— Si vous étiez des aventuriers, dit-elle, vous auriez probablement des certificats bien en règle… J’en ai fait quelquefois l’expérience. Mais, jeune homme, vous m’inspirez confiance…
C’était la première fois que M. Planchet recevait un témoignage aussi amical, et ceci se passait le jour même où il avait fait le premier mensonge sérieux de sa vie…
Cependant la placeuse avait appuyé sur un timbre…
— Mon neveu va prendre ma petite voiture et il vous conduira chez les personnes en question. Il sait où c’est. C’est à deux kilomètres de la ville. En attendant, vous pouvez aller prendre vos bagages.

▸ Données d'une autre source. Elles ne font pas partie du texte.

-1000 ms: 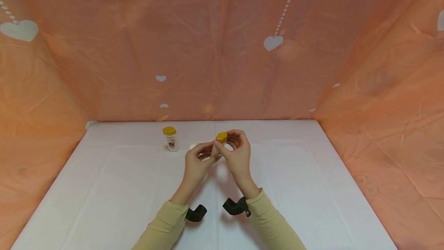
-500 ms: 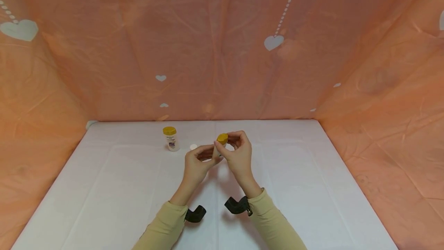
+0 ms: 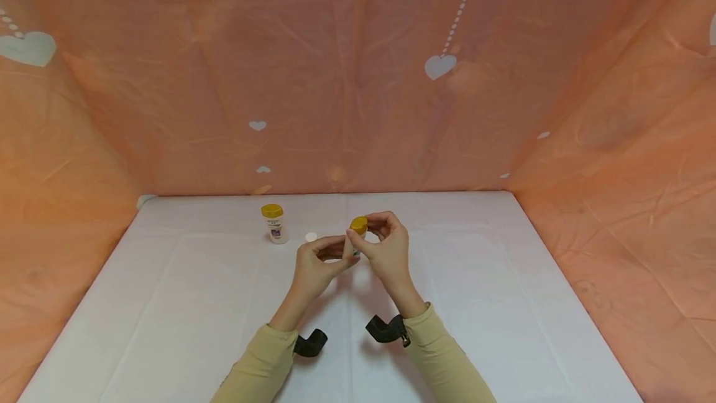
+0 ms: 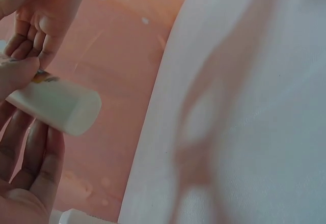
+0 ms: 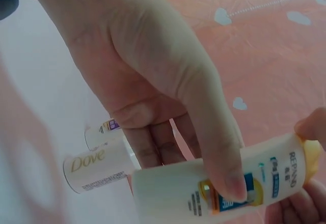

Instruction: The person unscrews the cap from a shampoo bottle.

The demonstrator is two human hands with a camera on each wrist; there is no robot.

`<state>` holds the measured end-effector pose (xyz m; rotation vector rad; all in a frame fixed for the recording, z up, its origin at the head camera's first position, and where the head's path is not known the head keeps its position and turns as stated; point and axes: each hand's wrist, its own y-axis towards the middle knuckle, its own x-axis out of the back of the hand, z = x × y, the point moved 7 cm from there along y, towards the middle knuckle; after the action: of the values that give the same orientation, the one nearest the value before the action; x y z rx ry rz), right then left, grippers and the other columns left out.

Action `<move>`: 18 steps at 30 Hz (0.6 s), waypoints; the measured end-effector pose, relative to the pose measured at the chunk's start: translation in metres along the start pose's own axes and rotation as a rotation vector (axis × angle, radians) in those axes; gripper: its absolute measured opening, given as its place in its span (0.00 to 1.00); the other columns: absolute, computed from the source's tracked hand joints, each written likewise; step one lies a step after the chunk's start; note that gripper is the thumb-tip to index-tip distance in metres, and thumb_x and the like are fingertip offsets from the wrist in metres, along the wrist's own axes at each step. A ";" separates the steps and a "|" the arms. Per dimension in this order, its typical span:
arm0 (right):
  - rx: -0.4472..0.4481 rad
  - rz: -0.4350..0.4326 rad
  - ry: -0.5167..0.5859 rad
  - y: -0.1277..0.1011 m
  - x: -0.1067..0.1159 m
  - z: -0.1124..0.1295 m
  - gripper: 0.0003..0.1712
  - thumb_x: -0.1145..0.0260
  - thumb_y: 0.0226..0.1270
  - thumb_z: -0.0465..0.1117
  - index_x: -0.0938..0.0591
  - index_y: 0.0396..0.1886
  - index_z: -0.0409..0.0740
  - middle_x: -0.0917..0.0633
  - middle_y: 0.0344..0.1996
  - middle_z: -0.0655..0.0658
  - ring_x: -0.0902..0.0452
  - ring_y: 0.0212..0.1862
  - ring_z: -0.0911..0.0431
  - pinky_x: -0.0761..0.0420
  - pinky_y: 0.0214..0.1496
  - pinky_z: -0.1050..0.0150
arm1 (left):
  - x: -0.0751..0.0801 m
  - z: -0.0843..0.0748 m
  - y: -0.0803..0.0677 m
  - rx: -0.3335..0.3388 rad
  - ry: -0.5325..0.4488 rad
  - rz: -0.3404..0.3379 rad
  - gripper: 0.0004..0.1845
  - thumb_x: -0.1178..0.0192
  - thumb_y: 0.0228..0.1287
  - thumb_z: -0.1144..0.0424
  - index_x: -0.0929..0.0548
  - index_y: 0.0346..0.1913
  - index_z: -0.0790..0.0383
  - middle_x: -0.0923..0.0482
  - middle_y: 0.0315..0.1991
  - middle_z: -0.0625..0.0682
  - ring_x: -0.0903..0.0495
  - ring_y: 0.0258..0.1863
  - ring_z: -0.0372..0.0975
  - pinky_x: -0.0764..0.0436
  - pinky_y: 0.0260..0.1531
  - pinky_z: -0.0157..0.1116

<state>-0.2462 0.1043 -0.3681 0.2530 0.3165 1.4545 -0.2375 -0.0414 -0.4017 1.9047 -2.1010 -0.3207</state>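
Both forearms come in from the near edge of the table (image 3: 184, 303), in pale yellow sleeves, and meet above the middle of the white cloth. The left hand (image 3: 314, 265) is turned palm up, its fingers and thumb curled round the body of a small white bottle (image 5: 214, 188), gripping it low down. The right hand (image 3: 388, 247) arches over from the other side, wrist bent, its thumb and fingertips pinching the bottle's yellow cap (image 3: 358, 225).

The bottle is held clear of the table, between the two hands, tilted with the cap end up and away from the person. It is a squat white plastic one with a rounded, flat base (image 4: 84, 117), a blue and yellow label, and printed lettering near the cap.

Toward the far edge, left of the hands, a second bottle (image 3: 275, 223) with a yellow cap stands upright on the cloth. Just beside it, nearer the hands, lies something small and white (image 3: 311, 237); the right wrist view shows a white Dove bottle (image 5: 97, 167) lying on its side there.
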 end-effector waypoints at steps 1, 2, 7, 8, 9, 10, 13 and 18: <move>-0.002 0.008 -0.002 0.000 0.000 -0.001 0.20 0.25 0.48 0.26 0.24 0.40 0.27 0.18 0.39 0.36 0.20 0.42 0.49 0.20 0.52 0.56 | 0.000 0.000 0.000 -0.001 -0.006 0.009 0.17 0.30 0.51 0.76 0.16 0.46 0.72 0.16 0.36 0.61 0.16 0.35 0.51 0.16 0.39 0.44; -0.005 0.017 -0.003 0.000 0.000 -0.001 0.20 0.25 0.49 0.26 0.23 0.41 0.27 0.18 0.39 0.37 0.20 0.42 0.49 0.20 0.52 0.55 | 0.000 0.000 0.000 -0.003 -0.012 0.018 0.17 0.31 0.51 0.77 0.16 0.46 0.73 0.16 0.36 0.62 0.16 0.35 0.52 0.16 0.39 0.45; -0.017 0.084 -0.011 0.003 0.001 -0.009 0.19 0.26 0.51 0.27 0.21 0.43 0.28 0.17 0.40 0.37 0.20 0.42 0.52 0.21 0.53 0.54 | 0.001 -0.001 0.000 -0.021 -0.014 0.064 0.17 0.32 0.51 0.79 0.18 0.47 0.76 0.17 0.38 0.65 0.17 0.36 0.52 0.16 0.39 0.45; -0.018 0.099 -0.007 0.004 0.001 -0.013 0.19 0.27 0.52 0.27 0.21 0.44 0.28 0.17 0.40 0.37 0.20 0.43 0.52 0.21 0.53 0.55 | 0.001 -0.001 0.000 -0.021 -0.010 0.073 0.18 0.31 0.51 0.79 0.18 0.47 0.76 0.17 0.38 0.65 0.17 0.36 0.52 0.16 0.40 0.44; -0.018 0.114 0.003 0.005 0.002 -0.017 0.19 0.27 0.52 0.27 0.20 0.45 0.28 0.17 0.41 0.37 0.20 0.43 0.53 0.21 0.53 0.57 | 0.001 -0.001 0.000 -0.018 -0.009 0.082 0.18 0.31 0.50 0.78 0.18 0.47 0.76 0.17 0.38 0.65 0.17 0.36 0.51 0.16 0.40 0.44; -0.019 0.128 0.014 0.005 0.002 -0.021 0.19 0.27 0.53 0.26 0.20 0.45 0.29 0.17 0.41 0.36 0.20 0.43 0.53 0.21 0.53 0.58 | 0.001 -0.001 0.000 -0.014 -0.010 0.091 0.18 0.31 0.50 0.78 0.18 0.47 0.76 0.17 0.38 0.65 0.17 0.36 0.50 0.16 0.40 0.44; -0.024 0.168 0.045 0.006 0.001 -0.024 0.19 0.29 0.54 0.26 0.20 0.47 0.28 0.17 0.42 0.35 0.20 0.44 0.53 0.21 0.52 0.62 | 0.003 0.001 0.000 -0.001 -0.013 0.105 0.19 0.29 0.49 0.77 0.18 0.47 0.76 0.17 0.38 0.64 0.17 0.36 0.48 0.16 0.39 0.43; -0.047 0.204 0.100 0.005 -0.001 -0.026 0.20 0.31 0.57 0.27 0.22 0.51 0.27 0.18 0.46 0.35 0.20 0.49 0.53 0.23 0.55 0.64 | 0.005 0.003 0.001 0.016 -0.013 0.098 0.19 0.29 0.49 0.76 0.18 0.47 0.76 0.17 0.38 0.64 0.17 0.36 0.47 0.16 0.40 0.43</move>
<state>-0.2604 0.1035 -0.3906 0.1785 0.3453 1.6775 -0.2401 -0.0459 -0.4039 1.8053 -2.2026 -0.2967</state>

Depuis que M. Planchet s’était résolument lancé dans la voie féconde du mensonge, il ne risquait plus d’être pris au dépourvu. Il avait à sa disposition, pour les amateurs, un grand choix de contre-vérités.
— Nos bagages, nous ne les avons pas encore. Il y a dû avoir une erreur d’enregistrement et nos malles n’étaient pas dans le fourgon (cela, au moins, était scrupuleusement exact : les malles n’étaient pas dans le fourgon).
Il ajouta avec philosophie :
— Elles arriveront quand elles arriveront.
— Vous pourrez demander une indemnité à la Compagnie, dit la placeuse.
M. Planchet, par une moue, semblait dire qu’il n’aimait pas se lancer dans une procédure tracassière.